Start of DATA PROVIDED

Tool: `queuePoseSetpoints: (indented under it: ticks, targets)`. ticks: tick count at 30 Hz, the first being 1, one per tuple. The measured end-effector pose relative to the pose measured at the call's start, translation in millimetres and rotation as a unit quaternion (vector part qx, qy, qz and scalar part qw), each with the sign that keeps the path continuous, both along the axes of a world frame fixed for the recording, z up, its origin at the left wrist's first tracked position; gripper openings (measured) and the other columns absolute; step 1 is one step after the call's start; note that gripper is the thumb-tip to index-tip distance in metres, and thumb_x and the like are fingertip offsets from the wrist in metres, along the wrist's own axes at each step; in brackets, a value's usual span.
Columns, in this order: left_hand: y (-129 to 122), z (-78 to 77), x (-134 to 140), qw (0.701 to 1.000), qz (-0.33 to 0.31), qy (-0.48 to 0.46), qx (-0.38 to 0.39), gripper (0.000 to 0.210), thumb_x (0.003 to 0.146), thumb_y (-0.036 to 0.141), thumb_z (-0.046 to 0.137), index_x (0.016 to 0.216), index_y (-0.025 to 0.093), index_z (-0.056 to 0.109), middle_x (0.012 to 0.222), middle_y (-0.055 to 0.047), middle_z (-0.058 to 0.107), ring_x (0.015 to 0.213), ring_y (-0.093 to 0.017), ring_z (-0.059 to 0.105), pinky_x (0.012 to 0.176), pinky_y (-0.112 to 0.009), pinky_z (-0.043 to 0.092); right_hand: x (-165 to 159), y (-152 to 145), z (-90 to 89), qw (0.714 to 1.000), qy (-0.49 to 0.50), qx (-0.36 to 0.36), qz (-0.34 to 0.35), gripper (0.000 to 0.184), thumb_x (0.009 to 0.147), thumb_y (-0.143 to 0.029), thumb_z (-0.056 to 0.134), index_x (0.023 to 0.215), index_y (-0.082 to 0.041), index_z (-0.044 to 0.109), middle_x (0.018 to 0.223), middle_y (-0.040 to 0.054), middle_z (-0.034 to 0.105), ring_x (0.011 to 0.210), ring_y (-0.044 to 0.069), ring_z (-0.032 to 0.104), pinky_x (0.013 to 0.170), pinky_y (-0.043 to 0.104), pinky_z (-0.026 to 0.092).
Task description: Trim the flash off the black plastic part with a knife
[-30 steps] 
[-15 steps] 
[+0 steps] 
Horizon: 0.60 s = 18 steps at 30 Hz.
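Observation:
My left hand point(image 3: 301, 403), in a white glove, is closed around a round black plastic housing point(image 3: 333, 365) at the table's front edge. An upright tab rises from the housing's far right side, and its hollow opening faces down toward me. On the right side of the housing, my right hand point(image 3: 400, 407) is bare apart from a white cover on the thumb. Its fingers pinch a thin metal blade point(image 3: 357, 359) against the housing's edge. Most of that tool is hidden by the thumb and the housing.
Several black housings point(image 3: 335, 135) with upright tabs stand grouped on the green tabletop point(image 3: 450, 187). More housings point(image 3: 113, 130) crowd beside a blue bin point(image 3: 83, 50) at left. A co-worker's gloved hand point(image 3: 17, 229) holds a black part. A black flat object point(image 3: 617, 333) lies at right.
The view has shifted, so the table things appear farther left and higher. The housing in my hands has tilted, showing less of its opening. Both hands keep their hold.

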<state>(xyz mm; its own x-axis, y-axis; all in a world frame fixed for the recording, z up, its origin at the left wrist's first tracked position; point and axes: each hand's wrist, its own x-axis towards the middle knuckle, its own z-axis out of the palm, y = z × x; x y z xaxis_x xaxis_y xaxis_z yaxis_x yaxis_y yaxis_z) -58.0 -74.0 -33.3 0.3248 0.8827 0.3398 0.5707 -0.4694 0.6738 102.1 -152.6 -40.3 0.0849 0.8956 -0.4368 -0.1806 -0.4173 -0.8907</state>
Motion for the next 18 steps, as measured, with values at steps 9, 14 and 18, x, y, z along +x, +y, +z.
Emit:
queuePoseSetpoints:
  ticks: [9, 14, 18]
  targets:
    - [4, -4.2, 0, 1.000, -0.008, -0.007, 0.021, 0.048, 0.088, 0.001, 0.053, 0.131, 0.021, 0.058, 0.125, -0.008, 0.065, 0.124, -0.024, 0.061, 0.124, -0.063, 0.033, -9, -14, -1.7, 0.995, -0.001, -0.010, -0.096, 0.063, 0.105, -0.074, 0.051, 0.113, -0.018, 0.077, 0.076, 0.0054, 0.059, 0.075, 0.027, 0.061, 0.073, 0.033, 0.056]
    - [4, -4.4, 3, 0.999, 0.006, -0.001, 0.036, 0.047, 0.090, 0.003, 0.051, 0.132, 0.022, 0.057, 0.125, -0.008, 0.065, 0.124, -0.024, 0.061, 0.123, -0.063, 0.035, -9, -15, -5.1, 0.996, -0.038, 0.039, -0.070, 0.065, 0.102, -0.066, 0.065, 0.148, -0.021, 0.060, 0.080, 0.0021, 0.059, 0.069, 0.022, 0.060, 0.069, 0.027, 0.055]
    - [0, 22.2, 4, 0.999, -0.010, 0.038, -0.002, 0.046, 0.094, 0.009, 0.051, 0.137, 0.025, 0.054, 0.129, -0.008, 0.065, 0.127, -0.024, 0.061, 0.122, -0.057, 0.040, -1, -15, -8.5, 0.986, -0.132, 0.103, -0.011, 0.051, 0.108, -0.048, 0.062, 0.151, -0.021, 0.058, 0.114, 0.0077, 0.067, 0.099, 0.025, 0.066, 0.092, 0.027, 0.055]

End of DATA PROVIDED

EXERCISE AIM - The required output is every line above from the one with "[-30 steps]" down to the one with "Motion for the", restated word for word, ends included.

SOLVED EXERCISE -
[-30 steps] 
[-15 steps] 
[+0 steps] 
Horizon: 0.60 s = 18 steps at 30 Hz.
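Observation:
My left hand point(image 3: 301, 403), in a white glove, is closed around a round black plastic housing point(image 3: 333, 365) at the table's front edge. An upright tab rises from the housing's far right side, and its hollow opening faces down toward me. On the right side of the housing, my right hand point(image 3: 400, 407) is bare apart from a white cover on the thumb. Its fingers pinch a thin metal blade point(image 3: 357, 359) against the housing's edge. Most of that tool is hidden by the thumb and the housing.
Several black housings point(image 3: 335, 135) with upright tabs stand grouped on the green tabletop point(image 3: 450, 187). More housings point(image 3: 113, 130) crowd beside a blue bin point(image 3: 83, 50) at left. A co-worker's gloved hand point(image 3: 17, 229) holds a black part. A black flat object point(image 3: 617, 333) lies at right.
The view has shifted, so the table things appear farther left and higher. The housing in my hands has tilted, showing less of its opening. Both hands keep their hold.
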
<state>(xyz mm; its own x-axis, y-axis; all in a world frame fixed for the recording, z up, its origin at the left wrist's first tracked position; point and axes: each hand's wrist, its own x-axis towards the middle knuckle, its own z-axis out of the palm, y = z × x; x y z xaxis_x xaxis_y xaxis_z yaxis_x yaxis_y yaxis_z) -58.0 -74.0 -33.3 0.3248 0.8827 0.3398 0.5707 -0.4694 0.6738 102.1 -152.6 -40.3 0.0849 0.8956 -0.4368 -0.1806 -0.4173 -0.8907</state>
Motion for the next 18 steps, as measured, with values at steps 9, 14 and 18, x, y, z along +x, +y, +z.

For this exercise, nothing further remains to be done.